Au niveau textuel, pour les trois types d’énoncés (verbaux, nominaux, monorèmes), tout comme pour les connecteurs, l’analyse consiste à recenser le nombre de leurs occurrences. Pour les énoncés verbaux interrogatifs et négatifs, en plus de les dénombrer, il est question de préciser le nombre de ceux qui sont correctement construits. Pour les énoncés négatifs, la correction est déterminée par la présence de deux particules de négation et, pour les énoncés interrogatifs, par l’usage d’un point d’interrogation, d’un adverbe interrogatif ou d’un sujet inversé (Niwese & El Hajj, 2022). Concernant le choix des modes et des temps, il s’agit, dans un premier temps, de recenser toutes les formes verbales et de voir si leur usage est approprié au contexte sans se préoccuper de la justesse de leur écriture. Ainsi, dans les énoncés Mes les deux enfant menti pour garder la lampe de genie et les deux jeune garçon était ému d’avoir retrouvait une fée, le choix des modes et des temps est considéré comme correct pour les quatre verbes. En revanche, les formes verbales sont incorrectes dans trois cas : menti (mentirent), était (étaient), avoir gardait (avoir gardé). Pour ces derniers exemples, le code est CMT+/F-. Pour ce qui est du sens des énoncés, de l’intelligibilité des textes et des reprises anaphoriques, l’évaluation est réalisée via une échelle d’appréciation allant de 0 à 5.

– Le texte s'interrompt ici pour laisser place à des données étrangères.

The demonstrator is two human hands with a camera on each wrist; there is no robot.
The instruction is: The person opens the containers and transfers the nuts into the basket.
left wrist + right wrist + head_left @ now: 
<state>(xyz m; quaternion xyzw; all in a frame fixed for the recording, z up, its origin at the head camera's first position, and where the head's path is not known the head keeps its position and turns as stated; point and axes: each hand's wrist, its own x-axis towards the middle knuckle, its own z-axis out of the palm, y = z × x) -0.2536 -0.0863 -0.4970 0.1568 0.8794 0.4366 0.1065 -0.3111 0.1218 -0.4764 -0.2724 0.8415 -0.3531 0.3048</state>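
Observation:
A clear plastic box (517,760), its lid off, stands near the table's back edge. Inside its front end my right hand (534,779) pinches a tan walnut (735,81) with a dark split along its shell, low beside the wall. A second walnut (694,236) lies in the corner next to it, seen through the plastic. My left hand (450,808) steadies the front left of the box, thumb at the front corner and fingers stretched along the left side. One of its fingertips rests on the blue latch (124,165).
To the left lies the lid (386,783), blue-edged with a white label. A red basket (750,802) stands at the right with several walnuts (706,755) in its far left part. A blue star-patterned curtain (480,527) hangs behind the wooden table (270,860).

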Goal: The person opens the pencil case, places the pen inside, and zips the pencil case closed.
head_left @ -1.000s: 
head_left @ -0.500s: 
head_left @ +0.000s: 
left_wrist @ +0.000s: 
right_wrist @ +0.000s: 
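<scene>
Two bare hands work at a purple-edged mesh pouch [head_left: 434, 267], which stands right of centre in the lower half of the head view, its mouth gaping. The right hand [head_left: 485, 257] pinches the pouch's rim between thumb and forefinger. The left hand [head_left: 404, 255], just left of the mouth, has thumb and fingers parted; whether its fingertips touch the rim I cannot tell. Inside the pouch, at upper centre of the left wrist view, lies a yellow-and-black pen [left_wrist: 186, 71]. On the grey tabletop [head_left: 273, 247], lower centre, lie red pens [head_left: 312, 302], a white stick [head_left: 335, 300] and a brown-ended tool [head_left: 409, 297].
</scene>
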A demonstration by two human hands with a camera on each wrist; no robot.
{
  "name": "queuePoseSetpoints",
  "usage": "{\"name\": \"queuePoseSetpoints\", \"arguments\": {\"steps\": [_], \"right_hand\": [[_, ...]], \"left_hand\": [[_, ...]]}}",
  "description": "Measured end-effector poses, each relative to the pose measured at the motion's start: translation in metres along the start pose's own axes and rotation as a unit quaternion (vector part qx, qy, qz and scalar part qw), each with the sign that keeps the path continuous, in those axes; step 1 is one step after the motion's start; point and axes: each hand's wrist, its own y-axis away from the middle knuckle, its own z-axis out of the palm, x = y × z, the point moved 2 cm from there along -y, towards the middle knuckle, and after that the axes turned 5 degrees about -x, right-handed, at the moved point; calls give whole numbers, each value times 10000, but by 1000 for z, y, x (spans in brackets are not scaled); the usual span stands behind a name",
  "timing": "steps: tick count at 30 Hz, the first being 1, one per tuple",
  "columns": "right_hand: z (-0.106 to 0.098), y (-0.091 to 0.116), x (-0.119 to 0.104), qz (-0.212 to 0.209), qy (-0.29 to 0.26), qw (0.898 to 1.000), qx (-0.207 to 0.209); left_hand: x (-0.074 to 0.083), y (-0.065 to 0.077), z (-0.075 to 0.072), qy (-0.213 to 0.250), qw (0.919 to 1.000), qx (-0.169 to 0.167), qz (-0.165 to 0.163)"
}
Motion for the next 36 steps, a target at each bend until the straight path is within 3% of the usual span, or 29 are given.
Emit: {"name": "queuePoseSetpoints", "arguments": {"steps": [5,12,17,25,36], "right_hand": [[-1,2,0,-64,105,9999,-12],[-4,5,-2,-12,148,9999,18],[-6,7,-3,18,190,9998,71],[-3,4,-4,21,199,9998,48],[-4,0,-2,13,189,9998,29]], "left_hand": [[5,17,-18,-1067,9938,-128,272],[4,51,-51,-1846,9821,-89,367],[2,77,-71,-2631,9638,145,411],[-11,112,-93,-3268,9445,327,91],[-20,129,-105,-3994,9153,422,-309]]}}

Les difficultés graphiques sont déterminées en recensant et en classant par catégories l’ensemble des erreurs présentes dans les textes d’élèves, tandis que la ponctuation et l’occupation de l’espace de la feuille sont évaluées via une échelle allant de 0 à 5. Pour illustrer les phénomènes qui se rapportent aux erreurs graphiques, examinons les six énoncés suivants :

le jeune homme ce débater dans une toute petite cage (C7-FVD) // humain utilise la pierre précieuse autour de ton coup (G115-FVE) // Pour l’estant la sorcière prépare un chaudron avec des oreilles de chat, des grenouilles, des rats (F112-FVE) // qu’est ce tu va faire monsieur le paysan (F112-FVE) // ducoup il demande à la méchante (F112-FVE) // Le chevalier lui courage (G16-FVE).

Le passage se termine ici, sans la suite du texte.